▼▼▼
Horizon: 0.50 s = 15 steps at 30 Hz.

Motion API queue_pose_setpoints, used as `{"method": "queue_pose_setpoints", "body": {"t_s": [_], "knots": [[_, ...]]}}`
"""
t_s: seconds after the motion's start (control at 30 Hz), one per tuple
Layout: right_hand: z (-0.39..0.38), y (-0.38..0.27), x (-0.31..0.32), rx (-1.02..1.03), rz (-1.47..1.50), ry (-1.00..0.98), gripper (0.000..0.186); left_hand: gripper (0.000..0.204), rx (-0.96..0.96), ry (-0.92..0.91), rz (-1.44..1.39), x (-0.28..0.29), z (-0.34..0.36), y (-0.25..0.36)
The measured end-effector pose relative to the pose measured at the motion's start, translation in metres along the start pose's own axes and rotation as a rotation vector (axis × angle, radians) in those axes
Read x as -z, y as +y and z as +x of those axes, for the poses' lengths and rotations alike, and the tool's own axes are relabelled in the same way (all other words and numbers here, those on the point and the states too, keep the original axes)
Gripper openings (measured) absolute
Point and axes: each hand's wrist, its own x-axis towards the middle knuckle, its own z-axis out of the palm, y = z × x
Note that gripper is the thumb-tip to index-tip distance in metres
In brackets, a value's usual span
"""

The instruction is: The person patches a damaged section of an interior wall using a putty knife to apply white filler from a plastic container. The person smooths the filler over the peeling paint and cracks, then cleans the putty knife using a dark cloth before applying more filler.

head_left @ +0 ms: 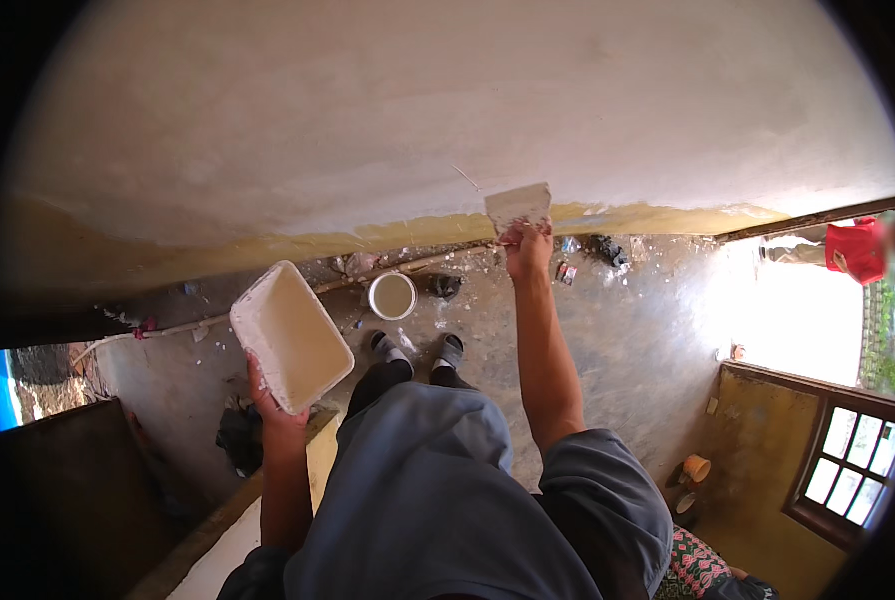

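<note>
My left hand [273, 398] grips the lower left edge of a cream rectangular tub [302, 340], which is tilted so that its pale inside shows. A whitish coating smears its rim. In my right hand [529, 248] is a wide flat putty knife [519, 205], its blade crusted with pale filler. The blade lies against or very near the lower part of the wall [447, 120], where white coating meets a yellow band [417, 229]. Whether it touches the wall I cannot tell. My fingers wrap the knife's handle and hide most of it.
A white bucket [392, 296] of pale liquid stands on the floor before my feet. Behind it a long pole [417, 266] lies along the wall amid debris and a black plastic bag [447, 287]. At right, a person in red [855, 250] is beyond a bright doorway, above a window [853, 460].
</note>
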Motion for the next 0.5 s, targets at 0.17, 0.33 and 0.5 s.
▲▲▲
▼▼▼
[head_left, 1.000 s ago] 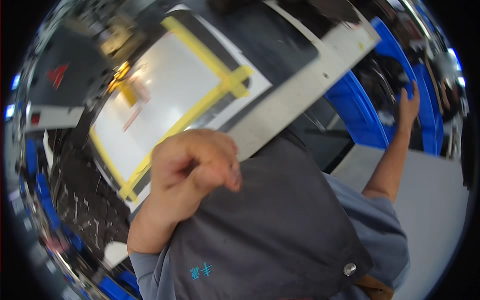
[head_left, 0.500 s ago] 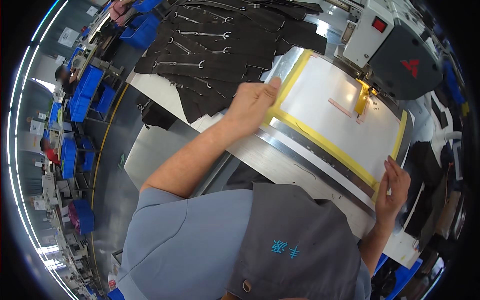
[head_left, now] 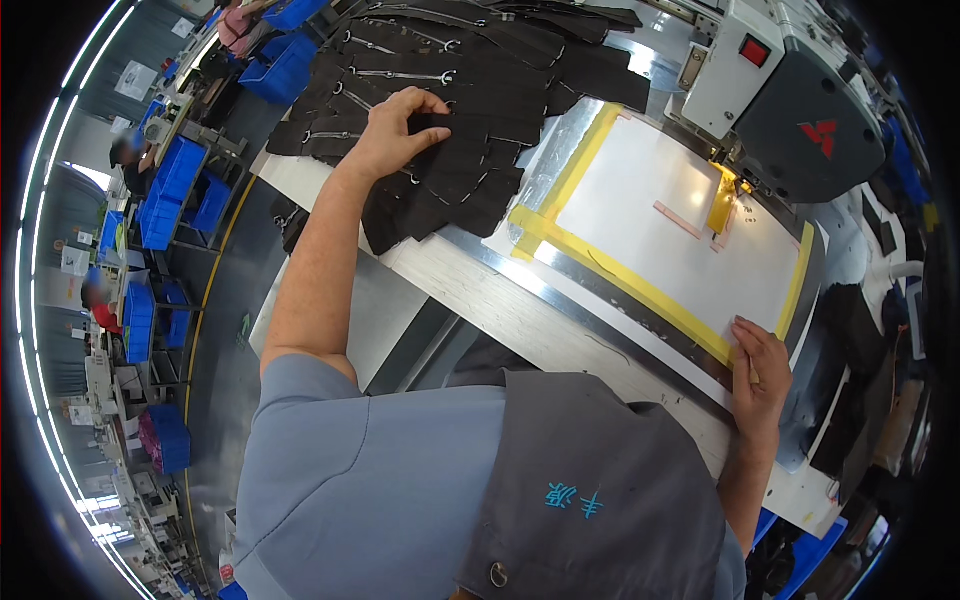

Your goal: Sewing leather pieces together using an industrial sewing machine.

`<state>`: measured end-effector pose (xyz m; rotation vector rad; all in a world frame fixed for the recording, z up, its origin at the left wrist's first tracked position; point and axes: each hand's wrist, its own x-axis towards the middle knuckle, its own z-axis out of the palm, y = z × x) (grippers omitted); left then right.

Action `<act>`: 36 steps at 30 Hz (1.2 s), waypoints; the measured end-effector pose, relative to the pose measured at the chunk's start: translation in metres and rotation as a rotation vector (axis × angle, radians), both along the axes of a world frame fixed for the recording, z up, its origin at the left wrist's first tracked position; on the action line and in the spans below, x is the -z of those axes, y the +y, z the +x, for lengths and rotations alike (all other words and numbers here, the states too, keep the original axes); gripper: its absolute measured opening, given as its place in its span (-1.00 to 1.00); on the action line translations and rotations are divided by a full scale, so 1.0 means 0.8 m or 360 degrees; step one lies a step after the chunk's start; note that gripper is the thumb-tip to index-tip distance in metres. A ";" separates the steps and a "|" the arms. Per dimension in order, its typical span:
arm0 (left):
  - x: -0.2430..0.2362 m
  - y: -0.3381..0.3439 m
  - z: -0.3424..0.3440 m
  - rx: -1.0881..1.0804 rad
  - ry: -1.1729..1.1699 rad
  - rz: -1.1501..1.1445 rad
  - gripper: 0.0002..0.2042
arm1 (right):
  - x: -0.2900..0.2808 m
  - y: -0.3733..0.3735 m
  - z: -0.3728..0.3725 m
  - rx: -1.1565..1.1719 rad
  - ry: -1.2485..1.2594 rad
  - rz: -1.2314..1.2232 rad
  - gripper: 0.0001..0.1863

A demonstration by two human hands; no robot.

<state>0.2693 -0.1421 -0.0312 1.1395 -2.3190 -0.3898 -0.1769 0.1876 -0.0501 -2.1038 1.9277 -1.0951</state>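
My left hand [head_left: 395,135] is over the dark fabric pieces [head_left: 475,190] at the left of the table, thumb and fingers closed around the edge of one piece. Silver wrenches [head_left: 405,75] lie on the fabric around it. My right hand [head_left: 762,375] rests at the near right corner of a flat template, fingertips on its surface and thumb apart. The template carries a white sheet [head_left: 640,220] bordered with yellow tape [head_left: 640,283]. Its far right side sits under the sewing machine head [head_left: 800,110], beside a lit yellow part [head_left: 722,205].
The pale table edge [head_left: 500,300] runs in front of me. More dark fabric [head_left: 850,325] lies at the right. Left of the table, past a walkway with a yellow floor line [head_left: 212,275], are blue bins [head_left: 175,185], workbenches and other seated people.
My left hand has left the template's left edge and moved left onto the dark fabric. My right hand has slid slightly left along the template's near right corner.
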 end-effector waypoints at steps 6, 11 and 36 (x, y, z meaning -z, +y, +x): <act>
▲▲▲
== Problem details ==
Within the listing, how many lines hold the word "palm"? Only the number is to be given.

== Task solution ==
2